Cross-linking mass spectrometry: Chemical cross-linking combined with mass spectrometry can identify interaction interfaces between ATP9 and neighboring subunits, providing constraints for structural modeling.
These structural studies can specifically address questions about the c-ring stoichiometry in rice ATP synthase, the precise arrangement of transmembrane helices, and species-specific adaptations in ATP9 structure that may relate to environmental adaptations or regulatory mechanisms specific to rice .
Investigating the assembly of ATP9 into the c-ring requires specialized techniques that can capture intermediate states and protein-protein interactions. Recommended methodological approaches include:
Blue Native PAGE (BN-PAGE): This technique separates intact protein complexes and can resolve assembly intermediates containing ATP9. Sequential immunoblotting with antibodies against ATP9 and other subunits can track the incorporation of ATP9 into larger complexes.
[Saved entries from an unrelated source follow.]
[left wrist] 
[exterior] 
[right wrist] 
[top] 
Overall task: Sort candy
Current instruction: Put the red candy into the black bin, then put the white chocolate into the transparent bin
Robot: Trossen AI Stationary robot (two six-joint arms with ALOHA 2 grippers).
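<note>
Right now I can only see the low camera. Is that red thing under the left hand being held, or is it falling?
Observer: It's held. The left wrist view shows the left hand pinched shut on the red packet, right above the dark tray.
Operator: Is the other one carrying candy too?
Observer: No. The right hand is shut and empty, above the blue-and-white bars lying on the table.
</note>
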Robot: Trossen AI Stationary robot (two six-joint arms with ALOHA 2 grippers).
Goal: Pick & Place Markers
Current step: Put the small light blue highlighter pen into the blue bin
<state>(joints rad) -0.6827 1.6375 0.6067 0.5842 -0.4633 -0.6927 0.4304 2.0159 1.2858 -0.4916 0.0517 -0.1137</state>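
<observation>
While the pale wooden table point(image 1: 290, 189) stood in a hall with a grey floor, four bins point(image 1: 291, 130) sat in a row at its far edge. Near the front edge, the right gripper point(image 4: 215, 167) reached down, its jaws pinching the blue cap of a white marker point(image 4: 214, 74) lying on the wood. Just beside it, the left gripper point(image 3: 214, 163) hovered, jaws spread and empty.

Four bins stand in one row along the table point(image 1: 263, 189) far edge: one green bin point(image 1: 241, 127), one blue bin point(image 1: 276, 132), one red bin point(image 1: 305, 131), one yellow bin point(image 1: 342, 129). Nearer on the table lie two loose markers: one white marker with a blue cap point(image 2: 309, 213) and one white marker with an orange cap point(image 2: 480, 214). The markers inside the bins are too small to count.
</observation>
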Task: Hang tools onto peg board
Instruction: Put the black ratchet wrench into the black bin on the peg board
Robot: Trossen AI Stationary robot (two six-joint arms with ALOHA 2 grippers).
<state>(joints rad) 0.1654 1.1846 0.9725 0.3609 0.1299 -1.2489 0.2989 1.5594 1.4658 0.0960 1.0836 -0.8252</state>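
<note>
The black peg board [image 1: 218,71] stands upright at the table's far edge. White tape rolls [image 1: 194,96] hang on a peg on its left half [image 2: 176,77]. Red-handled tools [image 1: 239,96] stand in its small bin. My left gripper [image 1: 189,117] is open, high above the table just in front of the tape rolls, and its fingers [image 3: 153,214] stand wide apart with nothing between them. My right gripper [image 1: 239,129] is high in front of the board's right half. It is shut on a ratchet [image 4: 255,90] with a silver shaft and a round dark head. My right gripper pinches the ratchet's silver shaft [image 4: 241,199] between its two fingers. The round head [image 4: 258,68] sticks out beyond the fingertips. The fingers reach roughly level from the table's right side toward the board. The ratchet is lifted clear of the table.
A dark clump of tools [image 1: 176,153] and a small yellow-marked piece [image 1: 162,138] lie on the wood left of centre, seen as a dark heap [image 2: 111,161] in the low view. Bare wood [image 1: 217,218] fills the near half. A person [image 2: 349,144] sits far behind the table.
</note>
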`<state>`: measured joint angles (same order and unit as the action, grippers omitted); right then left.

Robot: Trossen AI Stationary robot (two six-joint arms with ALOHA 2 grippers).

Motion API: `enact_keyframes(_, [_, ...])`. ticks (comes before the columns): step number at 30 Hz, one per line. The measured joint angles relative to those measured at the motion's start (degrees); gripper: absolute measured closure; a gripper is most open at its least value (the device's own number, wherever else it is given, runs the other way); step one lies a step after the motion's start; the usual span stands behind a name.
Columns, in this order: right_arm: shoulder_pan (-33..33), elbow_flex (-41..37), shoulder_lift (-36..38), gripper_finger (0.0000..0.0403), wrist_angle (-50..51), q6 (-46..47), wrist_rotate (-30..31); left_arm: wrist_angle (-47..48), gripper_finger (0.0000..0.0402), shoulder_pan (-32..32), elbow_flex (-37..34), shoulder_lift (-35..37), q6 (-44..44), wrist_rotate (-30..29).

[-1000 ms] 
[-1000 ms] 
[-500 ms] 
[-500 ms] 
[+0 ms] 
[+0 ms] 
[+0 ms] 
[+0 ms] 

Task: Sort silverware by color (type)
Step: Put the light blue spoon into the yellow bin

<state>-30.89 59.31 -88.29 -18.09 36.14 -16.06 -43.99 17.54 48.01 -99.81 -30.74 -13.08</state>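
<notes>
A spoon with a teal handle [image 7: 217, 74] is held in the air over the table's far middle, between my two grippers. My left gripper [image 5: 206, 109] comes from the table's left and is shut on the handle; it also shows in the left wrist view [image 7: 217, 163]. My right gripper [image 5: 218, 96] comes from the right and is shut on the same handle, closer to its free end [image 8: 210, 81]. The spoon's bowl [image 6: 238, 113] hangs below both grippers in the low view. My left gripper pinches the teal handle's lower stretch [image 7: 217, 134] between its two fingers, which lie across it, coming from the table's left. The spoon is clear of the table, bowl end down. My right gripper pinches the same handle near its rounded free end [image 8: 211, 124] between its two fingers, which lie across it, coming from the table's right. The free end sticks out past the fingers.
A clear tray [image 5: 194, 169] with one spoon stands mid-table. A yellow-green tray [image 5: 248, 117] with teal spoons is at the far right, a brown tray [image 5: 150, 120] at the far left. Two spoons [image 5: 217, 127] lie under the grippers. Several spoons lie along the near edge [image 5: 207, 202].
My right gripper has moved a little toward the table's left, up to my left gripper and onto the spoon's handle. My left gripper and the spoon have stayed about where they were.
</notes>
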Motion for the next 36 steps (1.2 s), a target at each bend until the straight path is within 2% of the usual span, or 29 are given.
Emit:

Pulse-chase labeling: In systems where protein synthesis can be monitored (e.g., isolated mitochondria or cell-free translation systems), radioactive labeling of newly synthesized ATP9 followed by chase periods allows tracking of its incorporation into the c-ring and larger assemblies.
Proximity labeling: Techniques such as BioID or APEX2 proximity labeling, where ATP9 is fused to a biotin ligase, can identify proteins that interact with ATP9 during the assembly process.
Real-time fluorescence microscopy: Using fluorescently tagged ATP9 in combination with other tagged subunits allows visualization of assembly processes in living cells, particularly when combined with techniques like Förster resonance energy transfer (FRET).
Recent research suggests that ATP9 assembly may be more complex than previously thought, with evidence indicating that the translation of ATP9 is enhanced in strains with mutations affecting its assembly. This suggests the existence of assembly-dependent feedback mechanisms that regulate ATP9 production .
Investigating ATP9's role in proton translocation requires specialized biophysical and biochemical techniques. The following methodological approaches are particularly valuable:
Site-directed mutagenesis: Creating specific mutations in the proton-binding residues of ATP9 (typically conserved acidic amino acids) followed by functional analysis can reveal their contribution to proton transport. This approach can be combined with complementation assays in model systems.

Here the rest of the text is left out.